Blair was always keen to stress his football fan credentials // PA Images

Formerly strangers, the frontmen of football, pop culture and politics had suddenly tumbled into each others' arms like long lost lovers. The Labour party schmoozed rock stars to win votes, while its chirpy leader made known both his credentials as both a Newcastle fan and an amateur musician. Noel Gallagher hailed Blair at the Brits, Gazza hit the town with Danny Baker and Chris Evans, Liverpool's starlets were christened the Spice Boys. As Euro '96 approached, David Baddiel and Frank Skinner – who had come to epitomise the middle-class's embrace of footie-obsessed laddishness as well as anyone – teamed up with alt-rockers the Lightning Seeds to provide the era's note-perfect soundtrack. Like its Britpop backdrop, Three Lions was an anthemic, not entirely serious, and unashamedly patriotic self-portrait of a resurgent England.
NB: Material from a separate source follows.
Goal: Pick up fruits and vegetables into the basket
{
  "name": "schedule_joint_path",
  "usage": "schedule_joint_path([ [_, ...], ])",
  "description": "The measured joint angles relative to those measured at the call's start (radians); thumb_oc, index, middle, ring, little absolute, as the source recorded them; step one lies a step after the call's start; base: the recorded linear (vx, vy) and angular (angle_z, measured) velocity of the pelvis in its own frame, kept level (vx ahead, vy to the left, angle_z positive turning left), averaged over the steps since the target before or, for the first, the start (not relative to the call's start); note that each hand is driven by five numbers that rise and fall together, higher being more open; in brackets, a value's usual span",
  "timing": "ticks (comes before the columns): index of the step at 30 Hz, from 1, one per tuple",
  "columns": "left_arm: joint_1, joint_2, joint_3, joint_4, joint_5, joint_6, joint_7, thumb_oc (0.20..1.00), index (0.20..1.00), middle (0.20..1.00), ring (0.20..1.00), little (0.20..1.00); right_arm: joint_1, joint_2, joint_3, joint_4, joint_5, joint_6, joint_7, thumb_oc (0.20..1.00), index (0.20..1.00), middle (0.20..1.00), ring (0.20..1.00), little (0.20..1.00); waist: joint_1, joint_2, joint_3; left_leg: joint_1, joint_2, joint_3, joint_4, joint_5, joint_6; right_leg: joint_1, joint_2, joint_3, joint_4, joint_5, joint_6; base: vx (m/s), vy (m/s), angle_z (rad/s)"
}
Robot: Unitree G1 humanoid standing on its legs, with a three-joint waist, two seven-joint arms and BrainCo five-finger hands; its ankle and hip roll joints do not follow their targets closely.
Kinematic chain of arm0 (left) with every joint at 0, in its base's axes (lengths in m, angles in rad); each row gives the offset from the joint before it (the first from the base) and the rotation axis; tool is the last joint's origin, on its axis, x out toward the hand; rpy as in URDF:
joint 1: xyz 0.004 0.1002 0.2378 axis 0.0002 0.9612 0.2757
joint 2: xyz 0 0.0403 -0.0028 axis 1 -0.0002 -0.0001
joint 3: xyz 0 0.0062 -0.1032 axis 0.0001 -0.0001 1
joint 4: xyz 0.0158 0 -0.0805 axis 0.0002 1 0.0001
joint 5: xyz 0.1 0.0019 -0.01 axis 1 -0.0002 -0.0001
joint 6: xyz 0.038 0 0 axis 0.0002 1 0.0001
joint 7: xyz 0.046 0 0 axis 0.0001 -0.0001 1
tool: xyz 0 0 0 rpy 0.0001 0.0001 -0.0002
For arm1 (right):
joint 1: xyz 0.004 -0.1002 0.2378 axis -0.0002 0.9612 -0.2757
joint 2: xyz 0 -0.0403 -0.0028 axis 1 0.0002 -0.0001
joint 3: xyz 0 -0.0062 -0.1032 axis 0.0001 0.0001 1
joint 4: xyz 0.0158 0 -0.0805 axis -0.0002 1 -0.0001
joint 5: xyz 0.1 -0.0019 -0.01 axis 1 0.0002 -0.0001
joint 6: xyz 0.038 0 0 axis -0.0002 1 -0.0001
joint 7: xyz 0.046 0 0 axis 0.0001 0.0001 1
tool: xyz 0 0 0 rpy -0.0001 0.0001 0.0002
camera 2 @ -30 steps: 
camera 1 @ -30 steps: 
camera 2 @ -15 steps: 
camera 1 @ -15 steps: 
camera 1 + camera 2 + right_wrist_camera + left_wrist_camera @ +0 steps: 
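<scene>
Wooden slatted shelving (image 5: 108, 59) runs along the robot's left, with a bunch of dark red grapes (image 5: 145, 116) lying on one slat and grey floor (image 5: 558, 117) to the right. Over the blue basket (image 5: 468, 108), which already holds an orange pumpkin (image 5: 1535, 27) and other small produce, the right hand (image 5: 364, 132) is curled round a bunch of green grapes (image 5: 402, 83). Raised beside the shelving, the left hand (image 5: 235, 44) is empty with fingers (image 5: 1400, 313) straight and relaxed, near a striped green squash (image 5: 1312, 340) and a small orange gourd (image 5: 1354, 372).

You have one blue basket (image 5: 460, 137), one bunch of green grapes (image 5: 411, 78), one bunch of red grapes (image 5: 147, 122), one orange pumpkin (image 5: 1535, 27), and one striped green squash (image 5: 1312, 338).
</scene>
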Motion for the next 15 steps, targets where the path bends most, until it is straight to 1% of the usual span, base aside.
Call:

And when the tournament did arrive, England won hearts and minds (if not, in actual fact, that many matches). In the midst of a nationwide heatwave, the country became enamoured by the mischievous dynamism of Gazza, Fowler and McManaman, the slick goalscoring of Sheringham and Shearer and the chest-beating warrior-pride of Adams and Pearce. As Michael Gibbons writes in When Football Came Home, it was a group of players that "can genuinely claim to have been the only England side ever to have captured the spirit of the nation and reflected it on the pitch". And with half the squad 25 or under, the team's future was brilliantly bright.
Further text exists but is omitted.